Extract the text of every entry below exactly; leave images out.

<<<<

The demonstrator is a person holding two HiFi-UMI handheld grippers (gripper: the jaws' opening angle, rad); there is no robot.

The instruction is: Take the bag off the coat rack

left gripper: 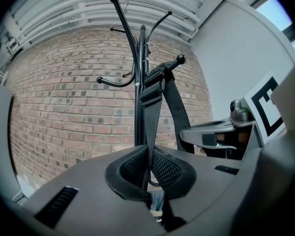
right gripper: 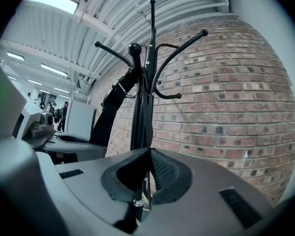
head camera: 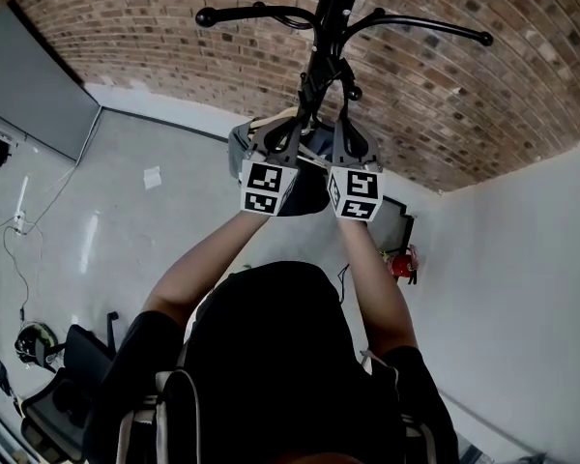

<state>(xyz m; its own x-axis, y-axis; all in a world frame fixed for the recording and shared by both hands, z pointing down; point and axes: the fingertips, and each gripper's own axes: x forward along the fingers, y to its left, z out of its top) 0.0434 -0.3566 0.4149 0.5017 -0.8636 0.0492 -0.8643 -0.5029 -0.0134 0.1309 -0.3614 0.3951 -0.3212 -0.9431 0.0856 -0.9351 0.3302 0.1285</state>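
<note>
Left gripper: jaws clamped on the bag's webbing strap.
Right gripper: jaws pinched together on a strap seen edge-on.
Bag: hangs against the coat rack pole, with the strap looped over a peg at 1 o'clock.
Progress: both grips are taken; the lift off the peg is not yet done.
Hidden: the bag body sits mostly behind the grippers and is absent from both gripper views.
</note>
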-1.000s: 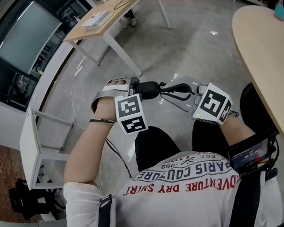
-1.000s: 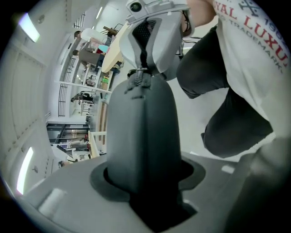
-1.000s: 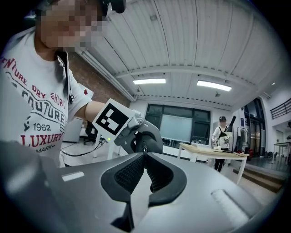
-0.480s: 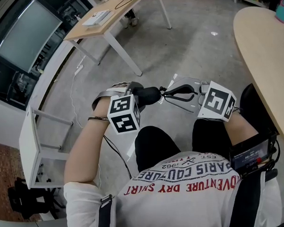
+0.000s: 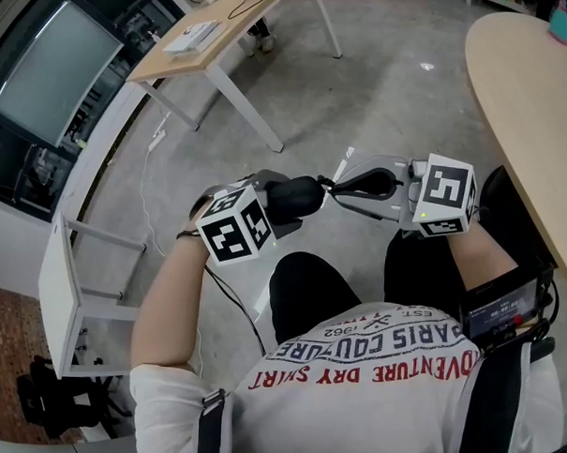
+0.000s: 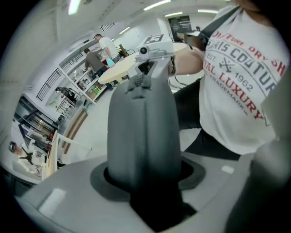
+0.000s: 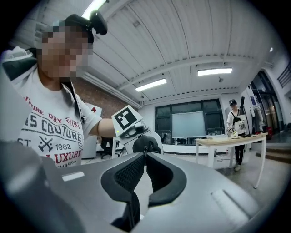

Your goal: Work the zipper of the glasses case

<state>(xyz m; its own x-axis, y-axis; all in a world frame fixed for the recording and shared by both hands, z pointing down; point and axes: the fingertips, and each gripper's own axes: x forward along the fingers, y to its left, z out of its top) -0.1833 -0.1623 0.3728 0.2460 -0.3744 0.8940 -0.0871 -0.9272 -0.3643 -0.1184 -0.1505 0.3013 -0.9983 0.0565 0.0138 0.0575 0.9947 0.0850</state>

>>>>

◆ SOLUTION FOR THIS TASK
The demonstrator is a person holding two HiFi-UMI handheld grippers (gripper: the jaws' opening angle, rad); there is no robot.

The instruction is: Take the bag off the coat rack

left gripper: 
right gripper: 
head camera: 

<state>(xyz m; its own x-axis, y-axis; all in a world frame fixed for the recording and shared by both hands, z pointing down; point and axes: the fingertips, and each gripper's own axes: x forward along the fingers, y to its left, z out of its top) 0.0434 -0.3566 0.4149 0.5017 -0.8636 0.0492 -0.8643 -0.5029 -0.0134 0.1309 -0.3614 0.3951 -0.3212 -0.9431 0.0856 -0.9351 0.3302 0.1285</state>
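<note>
Left gripper: jaws clamped on the bag's webbing strap.
Right gripper: jaws pinched together on a strap seen edge-on.
Bag: hangs against the coat rack pole, with the strap looped over a peg at 1 o'clock.
Progress: both grips are taken; the lift off the peg is not yet done.
Hidden: the bag body sits mostly behind the grippers and is absent from both gripper views.
</note>
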-1.000s: 
-1.000s: 
-1.000s: 
-0.480s: 
+0.000s: 
+0.000s: 
+0.000s: 

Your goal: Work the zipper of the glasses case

<state>(xyz m; its own x-axis, y-axis; all in a world frame fixed for the recording and shared by both hands, z pointing down; point and axes: the fingertips, and each gripper's own axes: x forward along the fingers, y to its left, z out of its top) -0.1833 -0.1623 0.3728 0.2460 -0.3744 0.8940 -0.0871 -0.9272 -0.3643 -0.1184 -0.1505 0.3013 -0.9983 0.0565 0.0138 0.0575 0.9947 0.0850</state>

That is the complete answer to the exercise.